Date: |
25-06-2011 |
Subject: |
Plan To Import Power From India in Limbo |
With the Manila-based Asian Development Bank (ADB) putting on hold the release of its promised fund, the government's plan to import power from neighbouring India is now in limbo.
The ADB is delaying the disbursement of its committed fund for implementation of the project for reasons of non-signing of a power purchase deal between Bangladeshi and Indian state-owned firms, a senior Power Grid Corporation of Bangladesh (PGCB) official said.
The multilateral capital donor agency was expected to initiate disbursing fund from March this year to install a sub-station and overhead transmission lines to facilitate import of around 250 megawatts (mw) power by Bangladesh from India by 2012, a top government official said.
But ADB is yet to release even the first installment of the project loan, he said.
Manila-based donor agency -- ADB -- has committed to provide around US$100 million credit to set up a sub-station and lay overhead electricity transmission lines on the Bangladesh side for import of power.
The official could not confirm when the power purchase agreement (PPA) between Indian and Bangladeshi firms will be signed.
Power ministry officials said the PPA between the state-owned Bangladesh Power Development Board (BPDB) and the Indian electricity supplier National Thermal Power Corporation (NTPC) was scheduled to be signed in March last when a NTPC team visited Bangladesh.
But the differences in views over the terms and conditions of the proposed PPA are delaying the formal signing, the PGCB official said.
The government has already contracted out the task of laying down overhead transmission line and installing a power sub-station to Spanish Cobra and German Siemens respectively.

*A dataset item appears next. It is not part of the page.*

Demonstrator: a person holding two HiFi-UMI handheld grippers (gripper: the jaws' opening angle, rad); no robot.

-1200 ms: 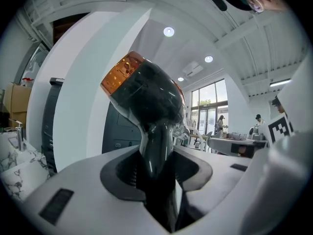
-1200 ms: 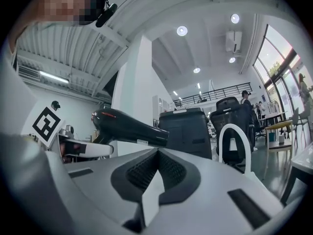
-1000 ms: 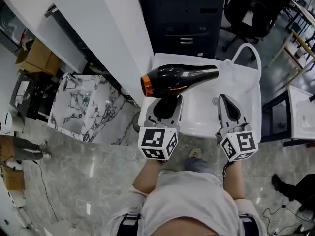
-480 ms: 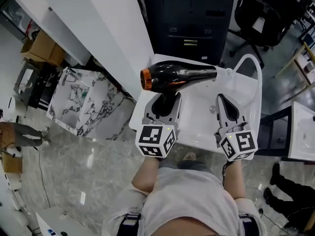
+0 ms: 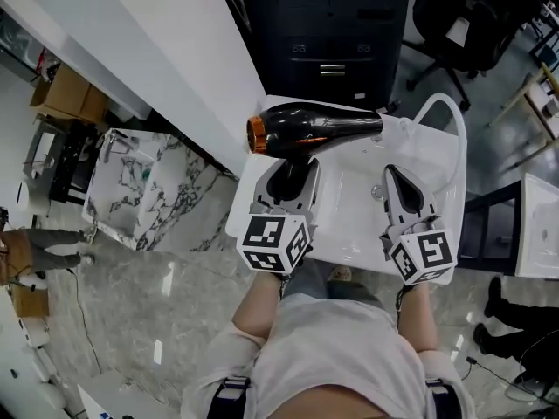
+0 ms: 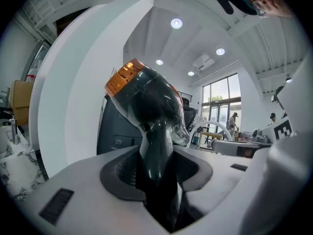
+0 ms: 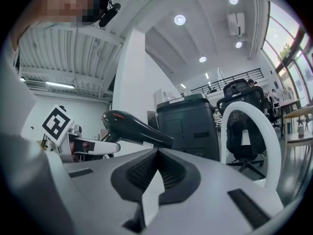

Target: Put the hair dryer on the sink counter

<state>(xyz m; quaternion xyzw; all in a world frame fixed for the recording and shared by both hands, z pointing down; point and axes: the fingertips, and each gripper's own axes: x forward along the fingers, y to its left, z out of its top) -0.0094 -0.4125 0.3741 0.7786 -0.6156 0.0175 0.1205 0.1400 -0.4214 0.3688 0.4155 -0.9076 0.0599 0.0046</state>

Under the contract, Siemens is to build the sub-station under a project worth $107 million and Cobra Instalaciones Y Servicios SA is assigned with the task of laying the electricity transmission line for the project at a cost of around $15 million.
The government of Bangladesh is also set to bear some expenditures to implement both the projects to import electricity from India.
Spanish Cobra has been given the responsibility to construct a double-circuit (DC) overhead 40 km long 400-kilovolt (kv) transmission line from Bangram on the India-Bangladesh border up to Bheramara in Bangladesh.
Siemens will set up a sub-station at Bheramara to convert 400kv high voltage Indian electricity to Bangladesh's existing 230kv transmission line.
The government is eyeing to import 250 mw of electricity initially, once the infrastructure is built by 2012.
The infrastructure will facilitate importing up to 500 mw of electricity from India.
The BPDB is set to purchase electricity from the Indian plant at the rate fixed by India's energy regulator.
The PGCB would get wheeling charges from the PDB for bringing power from the Indian national grid.
The wheeling charge will be fixed based on the quantity of electricity to be traded and the distance to the user's end.
Bangladesh and India have already signed a 35-year power transmission deal to import electricity.
The deal also keeps provision for Bangladesh to export power to India in the future.
The country requires ramping up electricity supplies as the overall generation is now hovering around 4,500 mw against the peak-hour demand for over 6,500 mw.
Annual electricity demand growth in Bangladesh is now around 7.5 per cent.
Less than half of its 160 million plus population has access to electricity, which is one of the lowest in the world.